**DIRECTIONS**.
The reply should hold every line of the data, unchanged and complete.

+ + + + +

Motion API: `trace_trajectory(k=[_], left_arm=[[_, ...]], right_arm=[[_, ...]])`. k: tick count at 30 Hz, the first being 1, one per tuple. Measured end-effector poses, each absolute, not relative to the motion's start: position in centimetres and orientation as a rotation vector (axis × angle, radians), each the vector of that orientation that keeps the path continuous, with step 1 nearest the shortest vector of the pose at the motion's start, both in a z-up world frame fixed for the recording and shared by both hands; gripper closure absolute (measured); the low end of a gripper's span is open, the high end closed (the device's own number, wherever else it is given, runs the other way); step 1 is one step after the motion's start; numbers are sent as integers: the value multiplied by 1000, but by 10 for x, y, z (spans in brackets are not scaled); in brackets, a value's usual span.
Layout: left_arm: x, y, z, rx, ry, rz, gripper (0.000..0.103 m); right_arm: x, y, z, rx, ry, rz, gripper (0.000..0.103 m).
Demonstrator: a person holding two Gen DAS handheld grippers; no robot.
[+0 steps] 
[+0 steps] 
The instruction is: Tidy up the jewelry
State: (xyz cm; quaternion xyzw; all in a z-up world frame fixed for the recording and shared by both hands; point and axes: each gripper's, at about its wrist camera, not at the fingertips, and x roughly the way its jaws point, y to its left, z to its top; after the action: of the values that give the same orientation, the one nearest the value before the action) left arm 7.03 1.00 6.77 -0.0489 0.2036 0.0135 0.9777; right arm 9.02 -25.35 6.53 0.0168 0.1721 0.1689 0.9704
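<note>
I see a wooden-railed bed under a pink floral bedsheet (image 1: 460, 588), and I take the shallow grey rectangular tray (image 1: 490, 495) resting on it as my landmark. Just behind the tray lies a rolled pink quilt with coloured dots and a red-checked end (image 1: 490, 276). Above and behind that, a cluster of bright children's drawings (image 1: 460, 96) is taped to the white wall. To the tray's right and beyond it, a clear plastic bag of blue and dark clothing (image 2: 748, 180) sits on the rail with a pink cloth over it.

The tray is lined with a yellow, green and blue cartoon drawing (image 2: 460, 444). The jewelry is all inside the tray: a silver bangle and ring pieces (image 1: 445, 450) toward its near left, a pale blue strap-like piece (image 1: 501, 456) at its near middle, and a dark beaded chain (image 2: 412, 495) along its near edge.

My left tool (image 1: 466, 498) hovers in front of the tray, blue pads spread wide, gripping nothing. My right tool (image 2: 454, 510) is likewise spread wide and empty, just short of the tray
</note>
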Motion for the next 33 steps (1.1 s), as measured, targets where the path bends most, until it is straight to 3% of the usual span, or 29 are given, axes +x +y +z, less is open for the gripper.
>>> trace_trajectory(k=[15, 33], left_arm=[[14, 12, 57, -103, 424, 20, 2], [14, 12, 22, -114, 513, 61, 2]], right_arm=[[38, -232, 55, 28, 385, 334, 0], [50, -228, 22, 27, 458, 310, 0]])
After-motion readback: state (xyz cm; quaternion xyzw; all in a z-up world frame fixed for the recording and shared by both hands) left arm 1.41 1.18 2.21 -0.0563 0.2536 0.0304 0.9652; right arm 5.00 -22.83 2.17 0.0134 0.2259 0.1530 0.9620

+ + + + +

**EXERCISE RESPONSE**.
Motion API: `trace_trajectory(k=[_], left_arm=[[_, ...]], right_arm=[[_, ...]])`. k: tick count at 30 Hz, the first being 1, one per tuple. Measured end-effector poses, each absolute, not relative to the motion's start: position in centimetres and orientation as a rotation vector (axis × angle, radians), each the vector of that orientation that keeps the path continuous, with step 1 nearest the shortest vector of the pose at the motion's start, both in a z-up world frame fixed for the recording and shared by both hands; gripper closure absolute (measured); the low end of a gripper's span is open, the high end closed (the device's own number, wherever else it is given, runs the other way); step 1 is one step after the motion's start; numbers are sent as integers: the value multiplied by 1000, but by 10 for x, y, z (spans in brackets are not scaled); in brackets, a value's usual span.
Layout: left_arm: x, y, z, rx, ry, rz, gripper (0.000..0.103 m); right_arm: x, y, z, rx, ry, rz, gripper (0.000..0.103 m).
Demonstrator: a person holding two Gen DAS handheld grippers; no robot.
[+0 steps] 
[+0 steps] 
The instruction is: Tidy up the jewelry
State: (xyz cm; quaternion xyzw; all in a z-up world frame fixed for the recording and shared by both hands; point and axes: each gripper's, at about its wrist camera, not at the fingertips, and x roughly the way its jaws point, y to its left, z to its top; after the action: of the values that give the same orientation, the one nearest the value before the action) left arm 7.03 1.00 6.77 -0.0489 0.2036 0.0135 0.9777; right arm 9.02 -25.35 6.53 0.0168 0.1721 0.1689 0.9704
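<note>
I see a wooden-railed bed under a pink floral bedsheet (image 1: 460, 588), and I take the shallow grey rectangular tray (image 1: 490, 495) resting on it as my landmark. Just behind the tray lies a rolled pink quilt with coloured dots and a red-checked end (image 1: 490, 276). Above and behind that, a cluster of bright children's drawings (image 1: 460, 96) is taped to the white wall. To the tray's right and beyond it, a clear plastic bag of blue and dark clothing (image 2: 748, 180) sits on the rail with a pink cloth over it.

The tray is lined with a yellow, green and blue cartoon drawing (image 2: 460, 444). The jewelry is all inside the tray: a silver bangle and ring pieces (image 1: 445, 450) toward its near left, a pale blue strap-like piece (image 1: 501, 456) at its near middle, and a dark beaded chain (image 2: 412, 495) along its near edge.

My left tool (image 1: 466, 498) hovers in front of the tray, blue pads spread wide, gripping nothing. My right tool (image 2: 454, 510) is likewise spread wide and empty, just short of the tray
</note>
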Motion for the next 33 steps (1.1 s), as measured, targets where the path bends most, until it is straight to 3% of the usual span, or 29 are given, axes +x +y +z, less is open for the gripper.
>>> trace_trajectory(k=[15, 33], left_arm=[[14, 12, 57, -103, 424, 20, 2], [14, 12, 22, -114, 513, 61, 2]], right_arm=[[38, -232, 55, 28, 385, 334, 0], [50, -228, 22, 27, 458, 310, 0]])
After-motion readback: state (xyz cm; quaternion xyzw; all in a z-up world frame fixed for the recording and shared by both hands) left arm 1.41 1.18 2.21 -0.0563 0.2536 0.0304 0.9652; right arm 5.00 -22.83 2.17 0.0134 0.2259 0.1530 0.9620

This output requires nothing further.